BishopAccountability.org

AG to push for release of report on Erie diocese, others

By Ed Palattella
Erie Times-News
June 29, 2018

http://www.goerie.com/news/20180629/ag-to-push-for-release-of-report-on-erie-diocese-others

Shapiro says he will ask state Supreme Court to lift stay quickly.

Pennsylvania Attorney General Josh Shapiro said he is tired of waiting for the release of one of the most sweeping reports of its kind in the United States.

Shapiro said on Friday that he will file a legal motion on Monday to make public the grand jury investigative report on child sexual abuse in six of the state’s Roman Catholic dioceses, including the Catholic Diocese of Erie.

“The people of Pennsylvania have a right to see the report, know who is attempting to block its release and why and to hear the voices of the victims of sexual abuse within the church,” Shapiro said in a statement.

Shapiro said he is taking the action in response to the state Supreme Court’s ruling that halted the release of the report, whose scope is due primarily to the number of dioceses involved. The attorney general’s office conducted the statewide grand jury investigation, which lasted two years and ended with the expiration of the grand jury’s term on April 30.

The justices, in an opinion Monday, said they granted an indefinite stay and put the release of the report on hold to address objections from “many individuals” who are named in the report but who want the grand jury to review their concerns at hearings before the public release of the 884-page document, which remains under seal.

The individuals who have raised objections have not been identified. The Supreme Court gave no timeline for when it would rule on the objections from those who filed petitions seeking to block the report’s release. Grand jury proceedings are secret, and any hearings on the report’s release are expected to be closed.

The Supreme Court in its opinion said the attorney general’s office had no objection to “a brief stay of a matter of days, consistent with the emergency nature of these proceedings.” But the court also invited the office to “lodge an objection to a continued stay on developed reasoning addressing the petitioners’ entitlement to orderly judicial review.” Shapiro said he is responding to that invitation.

“There are legal filings the court must decide. In acting on Monday, we are hopeful the court will expeditiously decide these issues and lift the stay,” Shapiro said on Friday.

Also on Friday, several news organizations, including the Associated Press and the Pittsburgh Post-Gazette, filed motions asking the state Supreme Court to lift the stay on the release of the grand jury report.

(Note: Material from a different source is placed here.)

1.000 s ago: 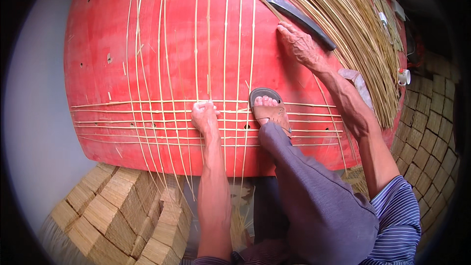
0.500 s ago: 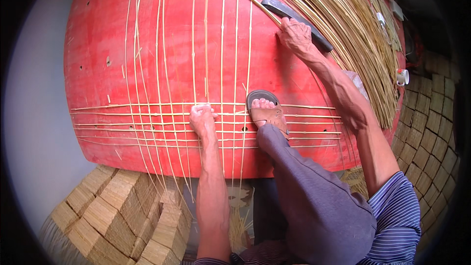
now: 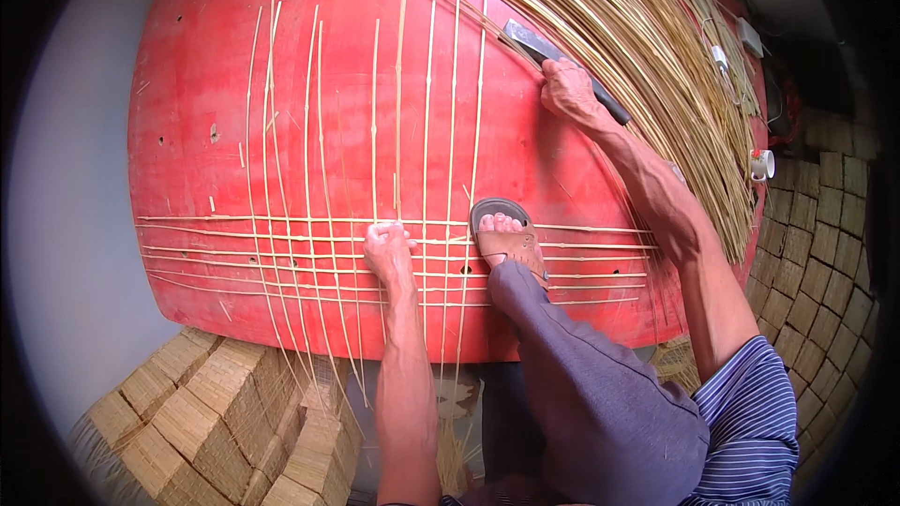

The grand jury report also covers the dioceses of Allentown, Harrisburg, Greensburg, Pittsburgh and Scranton. The bishops of all six dioceses have said they do not oppose the release of the report, with Erie Catholic Bishop Lawrence Persico the first to state that he supports its publication. Persico has led the 12-county diocese since October 2012.

The dioceses on May 25 got the sealed report to review so they could file responses to it by June 22. The attorney general’s office was expected to release the report as early as June 23 until the Supreme Court granted the stay on June 20. The court explained the reasons for the stay in Monday’s five-page public opinion.

Eight Roman Catholic dioceses operate in Pennsylvania. The attorney general’s office in 2016 released a highly critical grand jury report on the Diocese of Altoona-Johnstown. The Archdiocese of Philadelphia was the subject of highly critical grand jury reports that the Philadelphia District Attorney’s Office released, with the final report made public in 2011.

The current grand jury report is an investigative document rather than an indictment. Pennsylvania law requires notification to a person who is unindicted but named in a critical manner in a grand jury report. The law allows the person to submit a written response that the grand jury’s supervising judge can append to the grand jury report before its public release. The law does not allow for the petitioners to present evidence before a grand jury, which typically hears evidence only from the prosecution.

The supervising judge of the grand jury investigating the dioceses is Norman A. Krumenacker III, of Cambria County. On June 5, he denied the unnamed petitioners’ objections to the grand jury report, calling their requested hearings before the grand jury improper under federal and state law. The petitioners, according to Krumenacker’s ruling, are arguing they are entitled to the hearings and other recourse under the right of reputation in the state constitution.

Krumenacker cited the unprecedented nature of the petitioners’ requests and certified the case for a direct appeal to the state Supreme Court. The petitioners appealed and asked for the stay that the Supreme Court granted on June 20.